Dans Pourquoi la pensée humaine est inégalable (JC Lattès, 2019), le philosophe allemand Markus Gabriel s’attaque à l’une des croyances les plus répandues de notre époque technologique : l’idée selon laquelle la pensée humaine ne serait qu’un processus de traitement de l’information, reproductible à terme par des machines toujours plus puissantes. Contre le discours triomphaliste de l’intelligence artificielle et les promesses du transhumanisme, Gabriel défend une thèse centrale et provocatrice : la pensée humaine ne peut être ni simulée ni remplacée, car elle n’est pas un calcul, mais un sens.
L’ouvrage s’inscrit dans une trilogie entamée avec Pourquoi le monde n’existe pas et Pourquoi je ne suis pas mon cerveau. Comme dans ces livres précédents, Gabriel refuse à la fois le naturalisme réductionniste et le relativisme postmoderne. Il cherche à reconstruire une conception robuste de la pensée humaine, capable de résister aux illusions de l’ère numérique et à ce qu’il nomme la « superstition technologique »
Au cœur de son argumentation se trouve une critique radicale de l’assimilation de la pensée à un mécanisme computationnel. Selon Gabriel, les ordinateurs, les algorithmes et les systèmes d’intelligence artificielle ne pensent pas : ils traitent des données selon des règles formelles, sans compréhension, sans conscience et sans rapport au sens. Confondre calcul et pensée revient à adopter une image fausse de l’homme, une image qui alimente l’idée que notre esprit pourrait être transféré, augmenté ou remplacé par des artefacts techniques.

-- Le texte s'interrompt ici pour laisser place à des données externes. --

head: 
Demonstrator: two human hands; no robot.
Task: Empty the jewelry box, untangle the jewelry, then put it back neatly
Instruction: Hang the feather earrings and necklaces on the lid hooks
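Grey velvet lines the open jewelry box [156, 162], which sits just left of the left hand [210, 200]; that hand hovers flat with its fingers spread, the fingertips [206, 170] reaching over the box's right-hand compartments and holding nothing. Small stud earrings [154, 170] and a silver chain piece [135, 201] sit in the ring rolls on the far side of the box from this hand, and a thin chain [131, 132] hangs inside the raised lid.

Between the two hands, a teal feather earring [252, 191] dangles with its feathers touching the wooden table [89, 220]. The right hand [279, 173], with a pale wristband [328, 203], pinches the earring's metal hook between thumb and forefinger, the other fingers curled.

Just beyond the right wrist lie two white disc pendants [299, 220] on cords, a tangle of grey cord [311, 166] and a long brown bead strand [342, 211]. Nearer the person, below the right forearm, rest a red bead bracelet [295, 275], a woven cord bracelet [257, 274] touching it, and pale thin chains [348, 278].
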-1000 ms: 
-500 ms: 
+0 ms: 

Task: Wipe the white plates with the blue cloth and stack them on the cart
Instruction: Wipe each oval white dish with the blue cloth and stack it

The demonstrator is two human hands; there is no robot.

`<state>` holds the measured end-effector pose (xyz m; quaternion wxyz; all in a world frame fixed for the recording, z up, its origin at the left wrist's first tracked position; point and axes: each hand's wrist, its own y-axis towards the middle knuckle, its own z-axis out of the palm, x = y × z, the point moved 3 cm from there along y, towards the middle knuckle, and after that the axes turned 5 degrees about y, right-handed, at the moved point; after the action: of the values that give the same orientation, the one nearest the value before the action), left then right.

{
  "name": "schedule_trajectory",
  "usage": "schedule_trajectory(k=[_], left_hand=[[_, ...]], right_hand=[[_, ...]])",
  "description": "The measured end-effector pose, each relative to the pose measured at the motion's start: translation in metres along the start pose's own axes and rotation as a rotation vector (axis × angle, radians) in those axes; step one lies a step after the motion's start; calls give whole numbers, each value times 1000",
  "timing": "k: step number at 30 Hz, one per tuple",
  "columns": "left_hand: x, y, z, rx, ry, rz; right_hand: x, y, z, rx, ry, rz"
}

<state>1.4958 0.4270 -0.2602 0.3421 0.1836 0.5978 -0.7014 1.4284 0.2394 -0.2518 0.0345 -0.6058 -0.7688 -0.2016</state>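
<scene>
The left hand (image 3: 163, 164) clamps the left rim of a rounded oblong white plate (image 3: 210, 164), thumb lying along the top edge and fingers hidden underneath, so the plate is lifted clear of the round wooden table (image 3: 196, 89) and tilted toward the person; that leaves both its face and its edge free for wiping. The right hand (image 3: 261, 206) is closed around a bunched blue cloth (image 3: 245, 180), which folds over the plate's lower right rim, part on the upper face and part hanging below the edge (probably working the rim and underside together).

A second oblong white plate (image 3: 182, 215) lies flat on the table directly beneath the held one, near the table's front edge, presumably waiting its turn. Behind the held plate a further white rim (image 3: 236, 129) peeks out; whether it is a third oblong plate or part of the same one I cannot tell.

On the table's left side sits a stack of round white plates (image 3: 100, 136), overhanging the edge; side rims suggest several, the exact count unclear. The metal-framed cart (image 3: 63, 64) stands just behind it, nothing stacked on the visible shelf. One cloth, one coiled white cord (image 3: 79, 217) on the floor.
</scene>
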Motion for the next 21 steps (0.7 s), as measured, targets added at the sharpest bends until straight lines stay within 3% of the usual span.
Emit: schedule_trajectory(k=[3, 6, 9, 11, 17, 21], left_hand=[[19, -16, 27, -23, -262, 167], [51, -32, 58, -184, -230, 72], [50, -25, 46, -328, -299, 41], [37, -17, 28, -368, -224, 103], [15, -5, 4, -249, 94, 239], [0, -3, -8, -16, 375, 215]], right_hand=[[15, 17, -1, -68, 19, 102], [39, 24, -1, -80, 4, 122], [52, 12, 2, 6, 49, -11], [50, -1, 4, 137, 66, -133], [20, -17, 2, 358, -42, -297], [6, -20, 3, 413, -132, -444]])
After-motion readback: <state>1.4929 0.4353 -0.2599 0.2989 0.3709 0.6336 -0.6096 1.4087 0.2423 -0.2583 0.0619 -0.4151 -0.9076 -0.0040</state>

Pour s’opposer à cette vision, Gabriel propose une thèse originale : la pensée humaine est un organe sensoriel, au même titre que la vue ou l’ouïe. Penser, ce n’est pas produire des représentations internes à partir d’un monde extérieur supposé opaque, mais entrer en contact avec des « champs de sens ». La pensée est une interface réelle entre nous et la réalité, y compris les réalités immatérielles comme les valeurs, les normes, la justice, la vérité ou les significations. En ce sens, elle excède largement les capacités des machines, qui restent enfermées dans des manipulations syntaxiques sans accès au sens.
Cette conception conduit Gabriel à remettre en cause plusieurs dogmes contemporains : le clivage sujet/objet, la réduction de l’esprit au cerveau, et l’idée selon laquelle la science et la technologie suffiraient à épuiser le réel. Il critique également le matérialisme ambiant, entendu non seulement comme théorie ontologique, mais comme vision du monde valorisant l’accumulation, l’efficacité et la performance au détriment de la compréhension et de la sagesse.
L’enjeu du livre n’est donc pas seulement théorique. Il est profondément éthique et politique. En surestimant les capacités de l’intelligence artificielle, nos sociétés risquent de se déresponsabiliser moralement, de déléguer des décisions humaines fondamentales à des systèmes aveugles, et de fragiliser les bases mêmes de la démocratie, de la vérité et du jugement. L’IA, insiste Gabriel, est dangereuse précisément parce qu’elle n’est pas intelligente : elle peut amplifier nos erreurs, nos biais et nos idéologies sans jamais les comprendre.
Face à ces dérives, Markus Gabriel plaide pour un humanisme éclairé, capable de reconnaître la singularité de la pensée humaine sans tomber dans un humanisme naïf ou anthropocentrique. Il appelle à « reconquérir le sens de la pensée » et à résister à l’idéologie post-factuelle, aux fake news et à la fascination pour les promesses technologiques. La philosophie retrouve ainsi sa fonction première : non pas produire des solutions techniques, mais clarifier les concepts, démasquer les confusions et aider les individus à penser par eux-mêmes.
À l’heure où l’intelligence artificielle est présentée comme l’horizon indépassable du progrès, Pourquoi la pensée humaine est inégalable apparaît comme un contre-discours salutaire. En rappelant que penser ne se réduit ni à calculer ni à optimiser, Markus Gabriel défend une conception exigeante de l’humain – et, ce faisant, une certaine idée de la liberté intellectuelle à l’ère numérique.